### Records provided
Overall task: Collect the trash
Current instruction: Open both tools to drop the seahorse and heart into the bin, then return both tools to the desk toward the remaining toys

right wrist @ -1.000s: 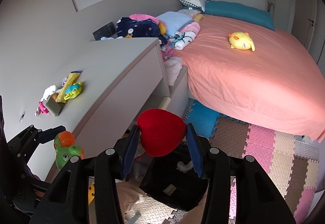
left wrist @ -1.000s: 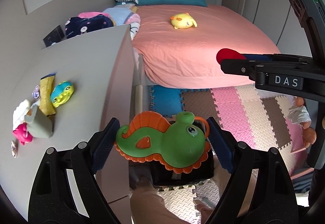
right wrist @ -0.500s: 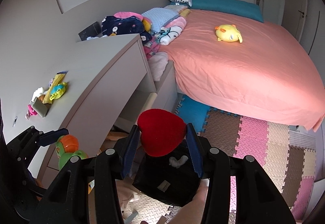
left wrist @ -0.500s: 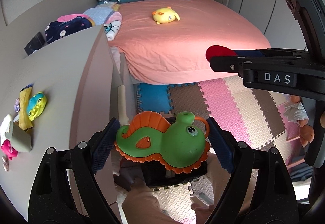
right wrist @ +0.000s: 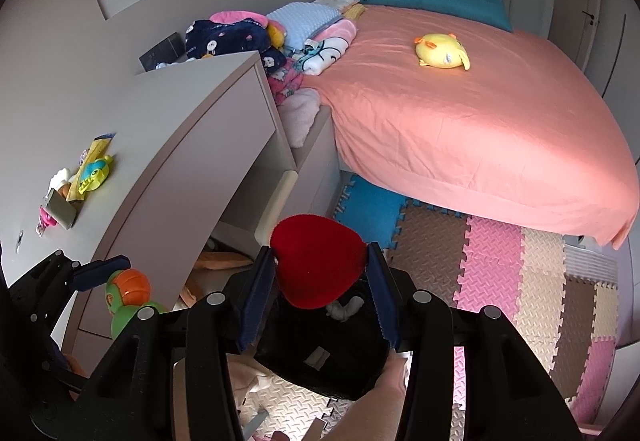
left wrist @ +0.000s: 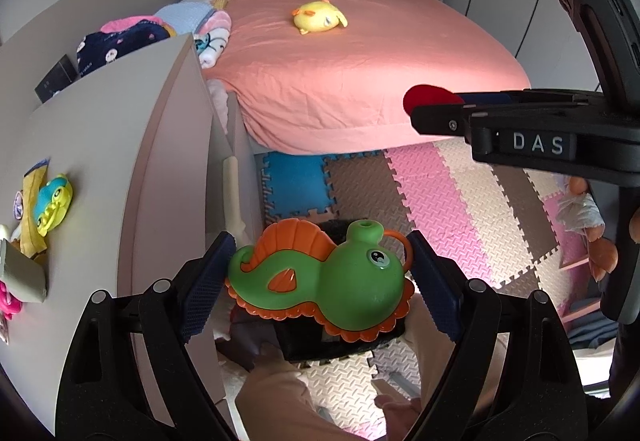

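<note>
Green-orange seahorse toy (left wrist: 320,281); red heart (right wrist: 318,267); pink bedsheet (right wrist: 480,129).

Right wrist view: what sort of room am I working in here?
Most likely a child's bedroom: a bed with a pink sheet, a yellow plush toy lying on it, and coloured foam puzzle mats covering the floor beside it.

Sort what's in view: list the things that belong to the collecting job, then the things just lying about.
In the job:
- green seahorse toy in the left gripper
- red heart between the right gripper's opening jaws
- black bin below

Lying about:
- yellow plush on the bed
- small toys on the desk
</note>
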Available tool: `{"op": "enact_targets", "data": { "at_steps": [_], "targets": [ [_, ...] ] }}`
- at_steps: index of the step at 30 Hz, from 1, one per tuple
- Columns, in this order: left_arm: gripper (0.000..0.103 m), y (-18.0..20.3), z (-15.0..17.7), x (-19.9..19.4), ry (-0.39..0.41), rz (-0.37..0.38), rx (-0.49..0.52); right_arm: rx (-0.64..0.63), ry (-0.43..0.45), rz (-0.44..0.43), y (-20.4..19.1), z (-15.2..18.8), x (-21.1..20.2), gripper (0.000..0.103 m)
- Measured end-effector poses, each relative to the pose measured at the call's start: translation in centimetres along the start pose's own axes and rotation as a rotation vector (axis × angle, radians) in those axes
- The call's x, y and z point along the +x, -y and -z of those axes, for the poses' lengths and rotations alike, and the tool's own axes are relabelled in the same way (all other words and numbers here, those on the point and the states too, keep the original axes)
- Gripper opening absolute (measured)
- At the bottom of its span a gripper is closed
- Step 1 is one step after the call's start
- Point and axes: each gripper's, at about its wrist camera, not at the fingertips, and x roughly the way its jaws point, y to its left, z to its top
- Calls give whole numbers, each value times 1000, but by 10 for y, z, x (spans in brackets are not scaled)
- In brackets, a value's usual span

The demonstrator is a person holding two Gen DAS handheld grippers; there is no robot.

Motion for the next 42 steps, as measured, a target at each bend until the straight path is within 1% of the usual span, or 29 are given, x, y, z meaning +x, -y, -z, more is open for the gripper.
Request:
{"op": "enact_targets", "data": {
  "at_steps": [1, 2, 3, 6, 14, 27, 35, 42],
  "targets": [
    [87, -1, 0, 1, -12, -6, -4, 3, -1, 7, -1, -1, 0, 61],
    [95, -2, 1, 1, -19, -19, -9, 5, 6, 18, -1, -1, 0, 73],
    [97, -4, 3, 1, -23, -35, -14, 4, 18, 37, -1, -2, -1, 80],
    [97, -10, 7, -2, -24, -63, -22, 1, 23, 52, -4, -3, -1, 84],
    [97, -25, 12, -8, -15, -88, -51, -8, 15, 45, -8, -2, 1, 85],
    [97, -32, 17, -14, -4, -87, -75, -22, 13, 36, -21, -3, 0, 85],
    [97, -47, 24, -27, 10, -110, -106, -47, 18, 11, -42, -7, 0, 85],
    [97, -71, 33, -47, 30, -162, -144, -81, 28, -34, -72, -13, 1, 85]
  ]
}}
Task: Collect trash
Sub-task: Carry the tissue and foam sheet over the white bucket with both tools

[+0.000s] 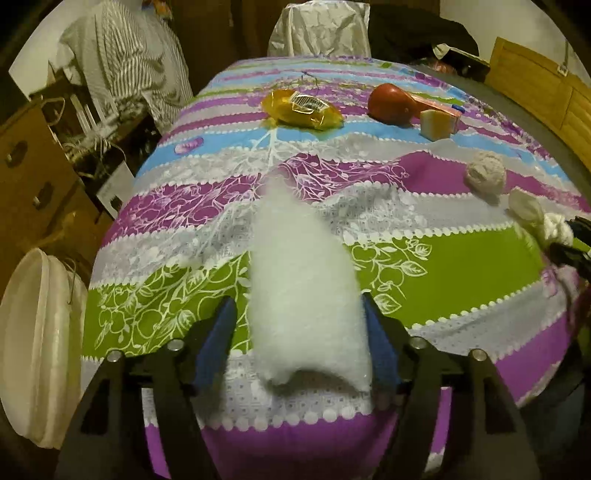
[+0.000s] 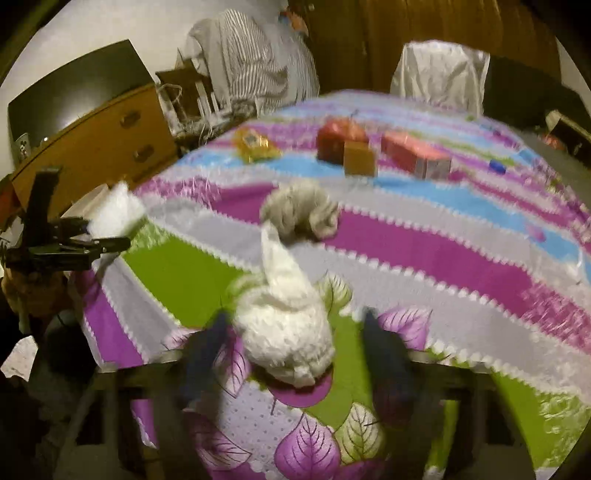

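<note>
My left gripper [image 1: 299,314] holds a white fluffy wad of padding [image 1: 303,280] between its blue fingers above the striped tablecloth [image 1: 443,269]. My right gripper [image 2: 291,325] holds a crumpled white tissue [image 2: 284,314] between its fingers; this view is blurred. The right gripper and its tissue [image 1: 543,218] show at the right edge of the left view. The left gripper with its padding [image 2: 114,214] shows at the left of the right view. A grey crumpled paper ball [image 1: 484,176] [image 2: 301,212] lies on the cloth just beyond the right gripper.
Farther back lie a yellow wrapper [image 1: 301,109], a red round object [image 1: 393,103], a tan block [image 1: 437,123] and a pink box [image 2: 415,153]. A white bucket [image 1: 37,343] stands left of the table. A wooden dresser [image 2: 96,144] and a covered chair [image 1: 319,29] stand around it.
</note>
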Demonstrator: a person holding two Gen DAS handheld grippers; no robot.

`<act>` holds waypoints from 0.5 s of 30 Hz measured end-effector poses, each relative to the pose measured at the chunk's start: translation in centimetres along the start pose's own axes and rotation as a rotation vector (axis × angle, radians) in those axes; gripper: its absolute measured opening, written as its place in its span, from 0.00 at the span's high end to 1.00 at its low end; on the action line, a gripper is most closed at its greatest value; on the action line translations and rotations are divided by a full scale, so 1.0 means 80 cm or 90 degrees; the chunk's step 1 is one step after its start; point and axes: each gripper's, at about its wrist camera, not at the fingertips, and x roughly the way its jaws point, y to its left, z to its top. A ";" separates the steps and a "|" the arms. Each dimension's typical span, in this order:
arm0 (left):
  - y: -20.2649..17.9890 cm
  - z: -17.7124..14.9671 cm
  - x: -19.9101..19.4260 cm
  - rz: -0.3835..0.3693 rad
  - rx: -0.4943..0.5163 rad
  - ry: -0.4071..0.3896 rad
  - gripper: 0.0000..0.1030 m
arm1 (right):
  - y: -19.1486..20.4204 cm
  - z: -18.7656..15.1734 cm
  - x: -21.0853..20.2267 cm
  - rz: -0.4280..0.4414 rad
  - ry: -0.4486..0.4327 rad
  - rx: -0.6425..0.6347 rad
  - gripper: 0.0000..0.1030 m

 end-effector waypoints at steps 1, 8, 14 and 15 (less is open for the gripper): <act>0.001 0.000 -0.001 0.001 0.000 -0.004 0.36 | -0.001 -0.004 0.001 0.003 -0.005 0.007 0.45; 0.000 0.006 -0.007 -0.014 -0.017 -0.013 0.36 | -0.002 -0.012 -0.002 0.021 -0.035 0.038 0.45; -0.007 0.007 -0.005 0.012 0.009 -0.024 0.27 | 0.006 -0.018 -0.006 0.022 -0.052 0.048 0.51; -0.005 0.008 -0.003 0.011 0.006 -0.022 0.27 | 0.010 -0.019 -0.006 0.019 -0.052 0.045 0.54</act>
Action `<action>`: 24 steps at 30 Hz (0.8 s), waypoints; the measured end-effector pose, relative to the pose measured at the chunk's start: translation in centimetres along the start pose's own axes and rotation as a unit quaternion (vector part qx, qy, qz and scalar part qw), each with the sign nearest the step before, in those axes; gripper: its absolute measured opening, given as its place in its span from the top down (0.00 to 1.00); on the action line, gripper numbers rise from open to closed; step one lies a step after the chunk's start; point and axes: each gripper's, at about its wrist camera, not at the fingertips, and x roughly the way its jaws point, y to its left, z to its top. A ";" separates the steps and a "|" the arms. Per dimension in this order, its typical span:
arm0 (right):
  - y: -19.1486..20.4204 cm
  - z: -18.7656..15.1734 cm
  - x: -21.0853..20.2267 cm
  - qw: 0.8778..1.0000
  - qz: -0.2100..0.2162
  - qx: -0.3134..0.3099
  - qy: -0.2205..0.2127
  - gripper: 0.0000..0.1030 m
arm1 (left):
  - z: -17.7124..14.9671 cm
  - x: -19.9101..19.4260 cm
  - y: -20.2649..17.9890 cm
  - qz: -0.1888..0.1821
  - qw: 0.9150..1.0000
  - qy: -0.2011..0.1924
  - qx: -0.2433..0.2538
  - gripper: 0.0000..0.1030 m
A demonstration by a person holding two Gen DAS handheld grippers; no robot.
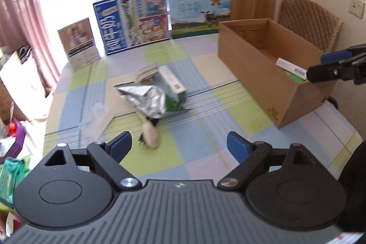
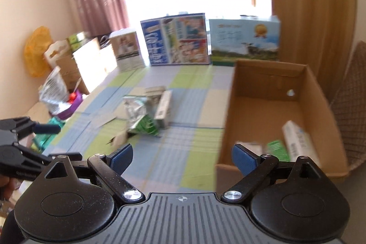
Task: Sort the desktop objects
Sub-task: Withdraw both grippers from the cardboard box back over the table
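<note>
Foil-lined pouch [image 1: 146, 98] sits crumpled against small cartons [image 1: 172, 81], so either empty, released gripper, left gripper [image 1: 178, 144] or right gripper [image 2: 181, 156], may drag its blurred neighbours off the table [image 1: 205, 143].

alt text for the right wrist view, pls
The open, empty right gripper hangs over a checked tablecloth, an open cardboard box at right already holding a few small cartons. A pile of a crumpled foil bag and small boxes sits mid-table; the left gripper pokes in at left. Printed cartons line the window side.
</note>
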 end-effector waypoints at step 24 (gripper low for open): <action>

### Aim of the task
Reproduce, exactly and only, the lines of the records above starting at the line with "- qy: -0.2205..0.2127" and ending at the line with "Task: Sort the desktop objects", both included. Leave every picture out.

### Answer area
  - qy: -0.2205..0.2127
  - gripper: 0.0000..0.1030 m
arm1 (left):
  - z: -17.7124..14.9671 cm
  - x: -19.9101..19.4260 cm
  - y: -20.2649..17.9890 cm
  - qz: -0.1888..0.1821
  - qw: 0.9150..1.0000
  - qy: -0.2011..0.1924
  - qx: -0.2433..0.2538
  - gripper: 0.0000..0.1030 m
A demonstration by a person holding two Gen DAS handheld grippers; no robot.
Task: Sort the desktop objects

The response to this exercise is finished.